DML in Morel
Until last week, I hadn’t thought much about
DML in
Morel.
I knew we would support DML, of course, but I had assumed that we
would just add commands analogous to SQL’s INSERT
, UPDATE
,
DELETE
commands.
But then, over a beer, my brother asked me whether Morel would have a
MERGE
command. I almost choked on my
pale ale. I
realized that MERGE
(also known as UPSERT
) and the other SQL DML
commands brought a complexity that could damage the fragile design of
a new language. I started thinking about the whole DML problem. DML is
about mutation, Morel is a functional programming language, and
mutation and FP have always been
uneasy bedfellows.
So I devised some language extensions that I think fit both Morel and
modern data engineering workflow.
In this post, I describe those DML extensions, and related ideas about transactions, incremental processing, and view maintenance.
I would love to hear feedback from people who do data engineering, ELT and ETL, and love or hate how current tools and query languages solve the problem.

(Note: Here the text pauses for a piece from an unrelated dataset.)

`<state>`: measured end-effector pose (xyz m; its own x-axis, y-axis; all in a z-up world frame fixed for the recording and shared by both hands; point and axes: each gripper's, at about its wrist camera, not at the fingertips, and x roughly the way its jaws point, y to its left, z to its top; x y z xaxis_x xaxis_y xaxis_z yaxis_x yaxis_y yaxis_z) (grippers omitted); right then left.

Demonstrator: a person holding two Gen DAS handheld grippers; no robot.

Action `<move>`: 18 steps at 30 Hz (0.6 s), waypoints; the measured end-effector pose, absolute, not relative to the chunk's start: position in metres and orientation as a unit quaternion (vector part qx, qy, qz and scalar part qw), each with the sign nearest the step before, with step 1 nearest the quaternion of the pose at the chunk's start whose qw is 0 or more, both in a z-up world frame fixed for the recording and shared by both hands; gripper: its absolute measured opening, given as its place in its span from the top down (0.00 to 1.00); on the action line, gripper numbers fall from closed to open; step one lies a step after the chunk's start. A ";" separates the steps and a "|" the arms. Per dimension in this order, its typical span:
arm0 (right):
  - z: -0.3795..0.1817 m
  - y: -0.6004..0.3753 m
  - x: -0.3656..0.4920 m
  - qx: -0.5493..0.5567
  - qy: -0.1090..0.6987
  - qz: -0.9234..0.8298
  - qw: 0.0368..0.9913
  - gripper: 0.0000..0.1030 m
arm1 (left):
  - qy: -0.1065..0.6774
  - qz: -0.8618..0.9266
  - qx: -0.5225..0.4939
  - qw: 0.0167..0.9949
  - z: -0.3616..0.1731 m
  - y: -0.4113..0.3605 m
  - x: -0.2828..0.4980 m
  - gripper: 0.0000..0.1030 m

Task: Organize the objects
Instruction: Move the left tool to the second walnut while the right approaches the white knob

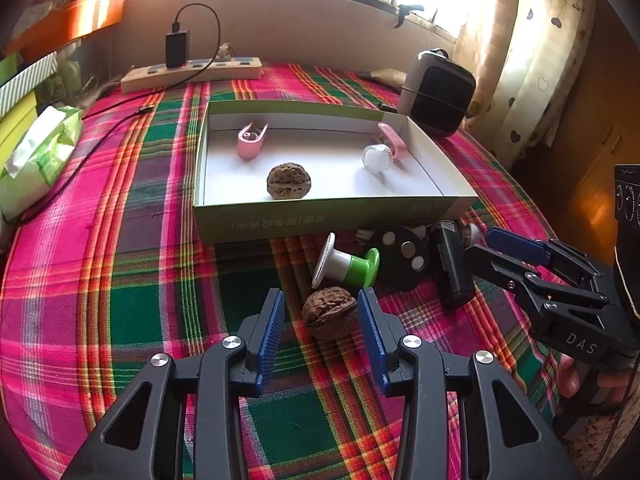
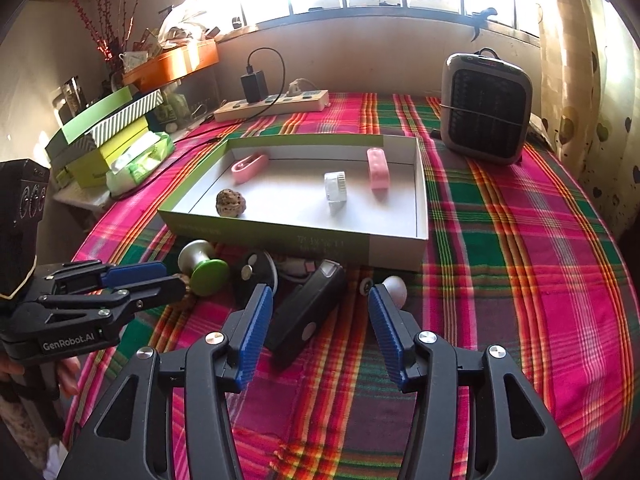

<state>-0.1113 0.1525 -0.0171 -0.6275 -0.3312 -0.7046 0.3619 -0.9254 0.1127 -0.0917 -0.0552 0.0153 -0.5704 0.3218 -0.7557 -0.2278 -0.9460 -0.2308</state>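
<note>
Meanwhile, the left gripper (image 1: 321, 310) is straddling a walnut (image 1: 329, 317) unclenched, pads apart from it; the right gripper (image 2: 320, 308) is gaping around a black device (image 2: 306, 316), the box (image 2: 280, 232) at twelve o'clock.

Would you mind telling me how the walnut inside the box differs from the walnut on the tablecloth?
The walnut in the box rests on the white floor of the shallow box, while the walnut on the tablecloth lies outside it, in front of its near wall. The boxed one has no gripper near it; the other sits between the open fingers of the left gripper, not pressed by the pads. Both are brown, wrinkled and similar in shape.
</note>
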 end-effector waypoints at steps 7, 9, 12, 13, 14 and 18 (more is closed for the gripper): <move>-0.021 0.149 -0.110 0.391 0.023 -0.899 0.194 0.50 | -0.054 0.882 -0.441 0.159 0.011 -0.053 -0.093 0.64; -0.022 0.148 -0.110 0.394 0.023 -0.898 0.194 0.50 | -0.053 0.880 -0.443 0.162 0.009 -0.052 -0.094 0.64; -0.022 0.145 -0.109 0.394 0.025 -0.898 0.196 0.50 | -0.057 0.878 -0.446 0.163 0.007 -0.052 -0.096 0.64; -0.022 0.145 -0.109 0.394 0.026 -0.898 0.196 0.50 | -0.054 0.878 -0.446 0.161 0.006 -0.051 -0.097 0.64; -0.023 0.144 -0.109 0.394 0.027 -0.898 0.196 0.50 | -0.051 0.879 -0.445 0.160 0.006 -0.050 -0.097 0.64; -0.024 0.143 -0.109 0.396 0.029 -0.897 0.193 0.50 | -0.049 0.880 -0.445 0.160 0.006 -0.049 -0.098 0.64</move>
<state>-0.1092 0.1431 -0.0237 -0.6123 -0.3233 -0.7215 0.3690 -0.9239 0.1009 -0.0980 -0.0486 0.0061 -0.5532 0.3243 -0.7673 -0.2378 -0.9443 -0.2277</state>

My extensions to Morel are at an early stage, so there is plenty of time to change course. I will be speaking next week at Data Council 2025, so if you are in Oakland, please tell me what you think!
Translate SQL DML commands to Morel
The obvious thing would be to directly translate SQL’s DML commands
into Morel. To see how that would look, let’s consider a simple SQL
script that executes the three DML commands on the emps
table of the
scott data set, and
then commits the changes.
-- Delete employees who earn more than 1,000.
DELETE FROM scott.emps
WHERE sal > 1000;
-- Add one employee.
INSERT INTO scott.emps (empno, deptno, ename, job, sal)
VALUES (100, 20, 'HYDE', 'ANALYST', 1150);
-- Double the salary of all managers.
UPDATE scott.emps
SET sal = sal * 2
WHERE job = 'MANAGER';
-- Commit.
COMMIT;
If we added insert
, update
, and delete
operators to Morel, this
could become the following code.
(* Delete employees who earn more than 1,000. *)
delete e in scott.emps
where e.sal > 1000;
(* Add one employee. *)
insert scott.emps
[{empno = 100, deptno = 20, ename = "HYDE", job = "ANALYST", sal = 1150}];
(* Double the salary of all managers. *)
update e in scott.emps
where e.job = 'MANAGER'
assign (e, {e with sal = e.sal * 2});
(* Commit. *)
commit;
Note that update
has an assign
clause that updates
the current record, and we borrow the with
functional update notation
from OCaml.
But this doesn’t look right to me. The insert
, update
, and delete
operators all mutate their target data set – which conflicts with
functional programming’s immutability ethos – and their syntax only
uses parts of Morel’s elegant from
expression.
Also, let’s remind ourselves what we are trying to achieve.
Requirements for a data engineering language
Things a data engineering language needs to do well:
- Refer to any previous version of a data set (committed or uncommitted).
- Work in terms of deltas between data sets, or versions of a data set, if that is the most natural way to frame the problem.
- Support data sets other than tables: local files, data frames, cloud object storage, non-SQL databases.
- Allow you to commit atomically when you are ready, and not force you to commit before you are ready.
- Create intermediate data sets (temporary tables), and materialize them if it improves performance.
- Give the compiler freedom to re-order commands, parallelize commands, and create (or suggest) intermediate data sets.
- Static typing, so that you can find and refactor all uses of a particular table or field across all queries, scripts, programs, and jobs.
- Parameterize scripts.
- Refer to previous types of a table, e.g. when the table did not have
a
bonus
column, and when thehiredate
column was a string.
SQL DML commands fail most of these requirements. (For example, they can refer to only one previous version of a data set, namely the contents of the table at the start of the current command.) DML looks better when considered through the lens of functional programming.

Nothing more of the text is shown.